→ **What the task requires**:
Everything in the listing below should be written out again exactly, except the pictures.

→ **Raw data**:
_ _ _ _ _
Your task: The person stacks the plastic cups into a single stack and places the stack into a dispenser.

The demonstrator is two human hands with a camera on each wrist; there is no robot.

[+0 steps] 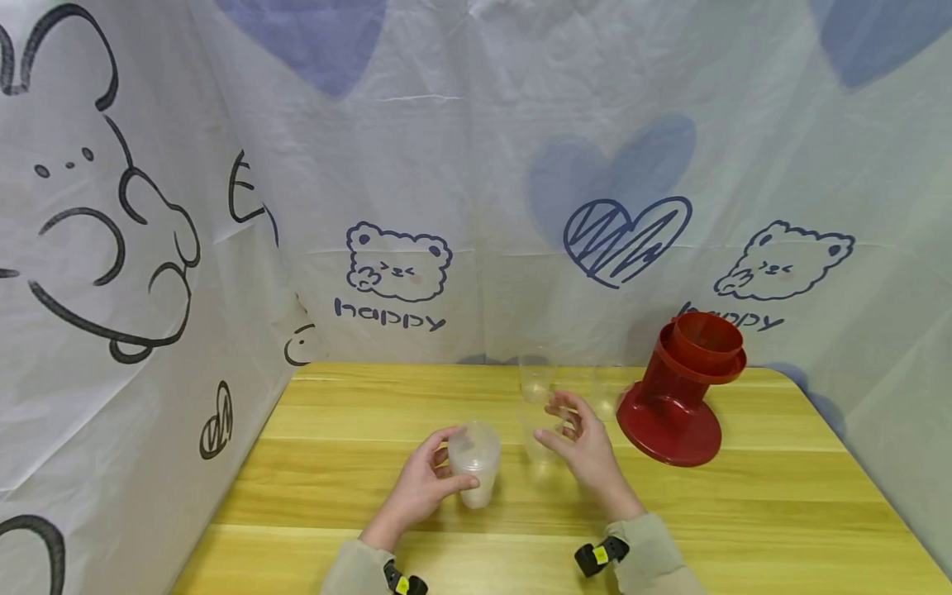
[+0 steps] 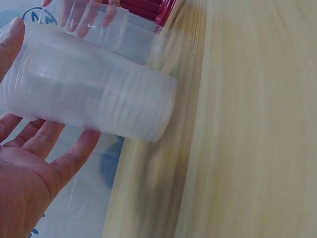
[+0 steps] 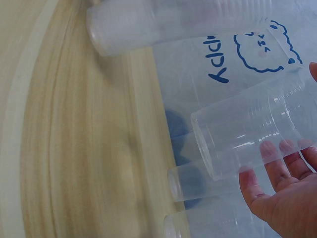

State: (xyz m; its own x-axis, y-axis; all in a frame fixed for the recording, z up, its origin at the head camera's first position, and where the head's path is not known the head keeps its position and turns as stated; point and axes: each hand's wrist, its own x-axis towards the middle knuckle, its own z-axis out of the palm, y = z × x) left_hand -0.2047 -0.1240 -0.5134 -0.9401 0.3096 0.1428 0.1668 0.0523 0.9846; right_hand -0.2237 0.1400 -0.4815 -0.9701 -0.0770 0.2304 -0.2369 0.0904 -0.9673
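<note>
My left hand (image 1: 424,487) grips a stack of nested clear plastic cups (image 1: 476,459), held upright with its rims at the top. Several rim edges show close together on this stack (image 2: 94,82) in the left wrist view, with fingers on one side and the thumb on the other. To its right, my right hand (image 1: 589,454) holds a single clear plastic cup (image 3: 247,131), fingers along one side. Only part of the thumb shows in the right wrist view. Beyond that hand, two more clear cups (image 1: 537,380) (image 1: 607,401) stand apart at the table's back.
A red plastic piece with a round flared base and stepped cylindrical top (image 1: 669,405) stands at the back right, leaning in this view. The wood-grain table (image 1: 781,496) meets a white printed cloth (image 1: 483,182) behind; more cloth hangs at the left.
</note>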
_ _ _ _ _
→ **Task solution**:
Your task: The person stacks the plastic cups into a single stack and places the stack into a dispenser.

The demonstrator is two human hands with a camera on each wrist; there is no robot.

[+0 steps] 
[+0 steps] 
[+0 steps] 

State: (xyz m; its own x-axis, y-axis; all in a frame fixed for the recording, z up, its origin at the head camera's first position, and where the head's path is not known the head keeps its position and turns as stated; point and axes: each hand's wrist, its own x-axis towards the middle knuckle, its own z-axis out of the palm, y = z × x) left_hand -0.2047 -0.1240 -0.5134 -0.9401 0.3096 0.1428 0.1668 0.0523 0.9846; right_hand -0.2237 0.1400 -0.4815 -0.9701 -0.0770 0.2304 -0.2369 0.0904 -0.9673
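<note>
My left hand (image 1: 424,487) grips a stack of nested clear plastic cups (image 1: 476,459), held upright with its rims at the top. Several rim edges show close together on this stack (image 2: 94,82) in the left wrist view, with fingers on one side and the thumb on the other. To its right, my right hand (image 1: 589,454) holds a single clear plastic cup (image 3: 247,131), fingers along one side. Only part of the thumb shows in the right wrist view. Beyond that hand, two more clear cups (image 1: 537,380) (image 1: 607,401) stand apart at the table's back.
A red plastic piece with a round flared base and stepped cylindrical top (image 1: 669,405) stands at the back right, leaning in this view. The wood-grain table (image 1: 781,496) meets a white printed cloth (image 1: 483,182) behind; more cloth hangs at the left.
</note>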

Nothing more is needed for this exercise.